2014. Le 14 janvier, l’INDE lance un vaste programme d’électrification dans la zone ou est prévue la construction du barrage Xalalá et annonce publiquement la signature du contrat avec Intertechne Consultores S.A. ACODET considère que ce programme d’électrification est un cheval de Troie pour faire rentrer les ingénieurs dans la zone et réaliser les études de faisabilité pour le projet de barrage.

 Le 10 février, l’INDE soutient une plainte contre le porte-parole d’ACODET, l’accusant de diffamation. Ce-dernier avait révélé que trois leaders communautaires avaient reçu une forte somme d’argent de la part de l’INDE. Après qu’un témoin ait confirmé la version du porte-parole d’ACODET, l’INDE et les plaignants retirent leur plainte. Ce porte-parole sera victime d’une tentative d’enlèvement à la fin du mois d’août 2014.

 Le 25 février, vingt militaires et dix policiers cherchèrent à entrer dans la communauté de Xalalá, suite à une supposée plainte faisant état de la présence de narcotrafiquants dans la zone. Or, aucune trace écrite de la plainte n’a pu être fournie par les autorités, qui n’ont pas pu accéder à la zone suite à la mobilisation des habitants. En mai, l’armée tentera d’entrer dans la communauté de Copala la Esperanza.

 En avril, la Cour des Comptes (Controlaria General de Cuentas - CGC) signale de nombreuses irrégularités dans le contrat entre l’INDE et Intertechne Consultores S.A. et porte plainte contre 12 dirigeants de l’INDE : le directeur général, Marinus Boer, démissionne le 8 avril.

 Le 17 juin, et suite à l’action de la CGC, les autorités ancestrales des communautés de Xalalá et Las Margaritas Copon déposent un recours en justice contre le contrat, soutenus par le député Amilcar Pop, président de la commission de probité du Parlement. Le 22 juillet a lieu une audience publique durant laquelle les représentants des communautés présentes exposent leurs griefs. Les représentants de l’INDE et d’Intertechne Consultores S.A. ne se sont pas déplacés, se contentant d’un recours écrit. Le 1er août, la première salle du Tribunal des contentieux administratifs refuse d’annuler le contrat, mais reconnait l’absence de consultation préalable des communautés. Elle recommande en outre, que « les communautés impliquées apportent leurs propres spécialistes multidisciplinaires pour soutenir la réalisation des études ». Les communautés, refusant de participer à un contrat qu’elles considèrent illicite, font appel de cette décision le 8 août.

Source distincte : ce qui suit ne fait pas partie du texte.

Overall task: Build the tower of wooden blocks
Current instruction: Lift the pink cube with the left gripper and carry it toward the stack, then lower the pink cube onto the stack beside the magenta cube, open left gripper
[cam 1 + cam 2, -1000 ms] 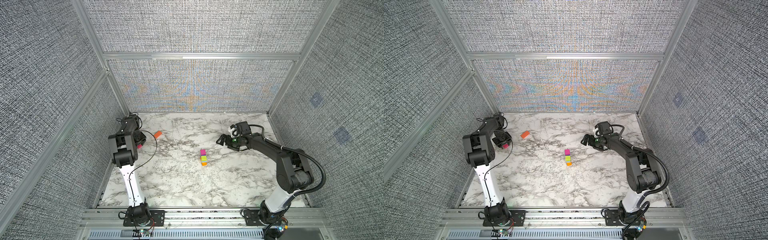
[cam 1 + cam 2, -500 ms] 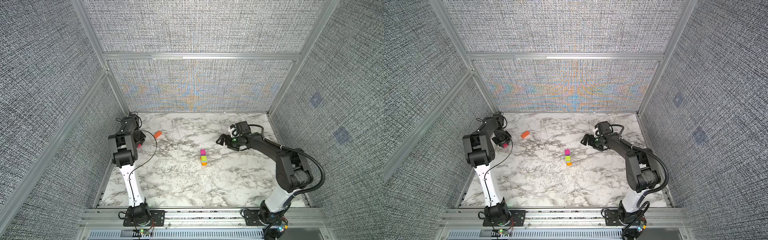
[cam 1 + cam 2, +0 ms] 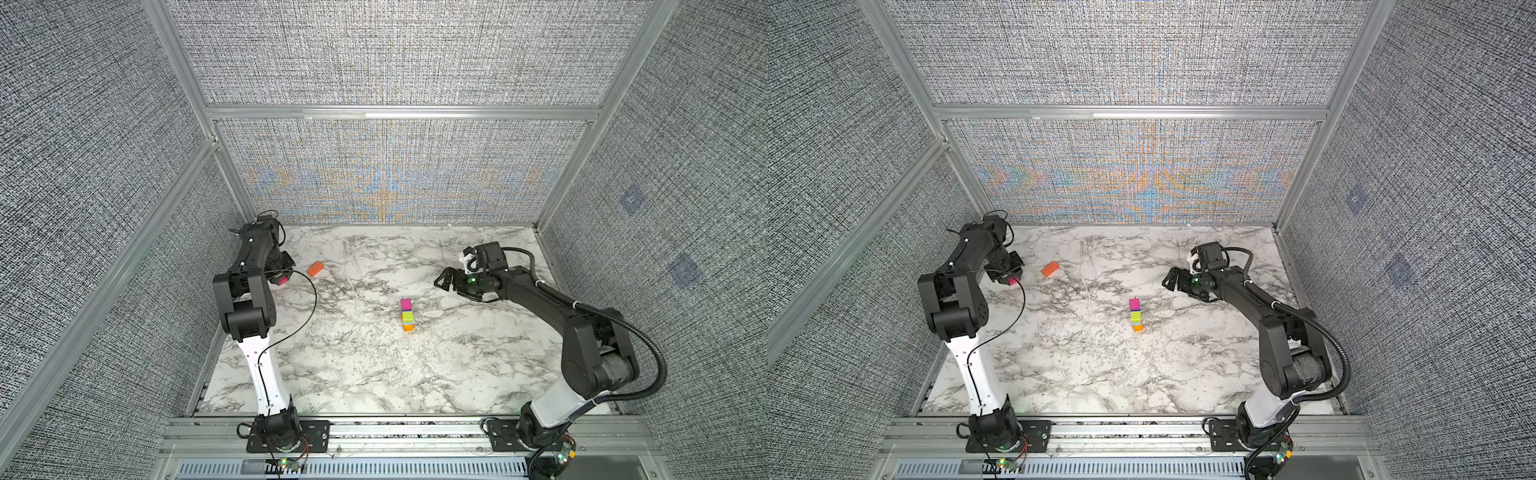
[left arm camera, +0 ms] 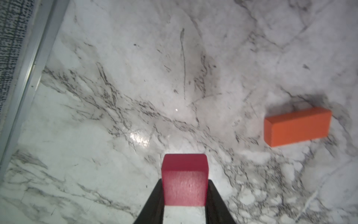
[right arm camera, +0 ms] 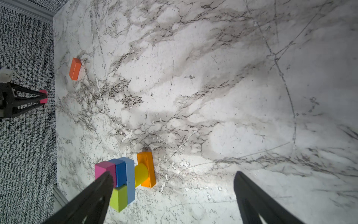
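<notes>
Top views: spotted the tower (image 3: 407, 314) upright near mid-table, standing free; magenta on top, yellow-green under it, orange at the foot. Sat on a white marble-pattern table (image 3: 374, 374) with grey veins. Saw left gripper (image 3: 282, 279) at far left by the wall, closed down on a small pink block (image 3: 283, 281). Noted a flat orange slab (image 3: 315, 268) lying just beside it, not touching, well apart from the tower. Saw right gripper (image 3: 446, 281) to the right of the tower and further back, spread wide, holding nothing. Noted grey woven wall panels (image 3: 399, 62) in a bare aluminium frame (image 3: 399, 113), and a thin black cable (image 3: 313, 299) looping off the left arm.

Left wrist: saw pink block with wood grain showing and softened edges, pinched between two black fingers (image 4: 154, 205). Found orange slab matte, rectangular, flat on glossy marble, off to one side and clear of the block. Could not tell whether the block was touching the table.

Right wrist: saw both black fingers (image 5: 91, 195) far apart and empty. Found tower partly hidden behind one finger: orange base, yellow cylinder, light blue slab, then dark blue, yellow-green and magenta blocks. Spotted left gripper in the distance with pink block at its tips, orange slab near it.
</notes>
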You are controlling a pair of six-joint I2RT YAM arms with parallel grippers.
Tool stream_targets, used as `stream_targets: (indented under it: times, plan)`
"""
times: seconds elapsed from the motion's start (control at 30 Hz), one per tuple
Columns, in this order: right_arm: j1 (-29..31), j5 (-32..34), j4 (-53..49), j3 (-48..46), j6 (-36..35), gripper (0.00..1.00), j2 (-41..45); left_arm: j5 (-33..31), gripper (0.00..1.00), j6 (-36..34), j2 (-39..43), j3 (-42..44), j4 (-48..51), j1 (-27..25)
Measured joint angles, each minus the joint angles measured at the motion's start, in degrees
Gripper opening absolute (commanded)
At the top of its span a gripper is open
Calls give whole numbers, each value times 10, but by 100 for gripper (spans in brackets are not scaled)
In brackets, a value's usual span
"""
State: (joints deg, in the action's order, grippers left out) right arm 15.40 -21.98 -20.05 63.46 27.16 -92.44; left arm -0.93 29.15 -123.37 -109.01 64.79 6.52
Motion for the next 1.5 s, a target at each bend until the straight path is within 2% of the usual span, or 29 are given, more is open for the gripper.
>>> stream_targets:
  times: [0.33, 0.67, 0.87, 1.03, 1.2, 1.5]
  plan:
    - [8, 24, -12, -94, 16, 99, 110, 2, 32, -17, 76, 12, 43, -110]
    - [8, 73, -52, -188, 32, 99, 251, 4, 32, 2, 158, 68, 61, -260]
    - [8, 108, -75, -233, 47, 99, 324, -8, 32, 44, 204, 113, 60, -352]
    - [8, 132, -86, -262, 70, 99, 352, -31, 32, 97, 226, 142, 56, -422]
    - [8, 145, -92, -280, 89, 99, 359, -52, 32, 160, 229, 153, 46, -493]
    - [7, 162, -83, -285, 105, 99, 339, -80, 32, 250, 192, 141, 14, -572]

 Le 8 octobre a eu lieu une nouvelle audience publique à la Cour Constitutionnelle (Corte de Constitucionalidad). Dans un document écrit, l’INDE a indiqué avoir bel et bien consulté les communautés de la zone en prenant pour preuve les droits de passages signés par certaines des communautés. Les avocats d’ACODET et Amilcar Pop ont en revanche déclaré que ladite ‘consultation’ s’était limitée à une vision clientéliste (offre de projets, cooptation de leaders) et non à une véritable information transparente sur les implications du projet.

 À ce jour, les communautés sont encore en attente de la décision de la Corte de Constitucionalidad.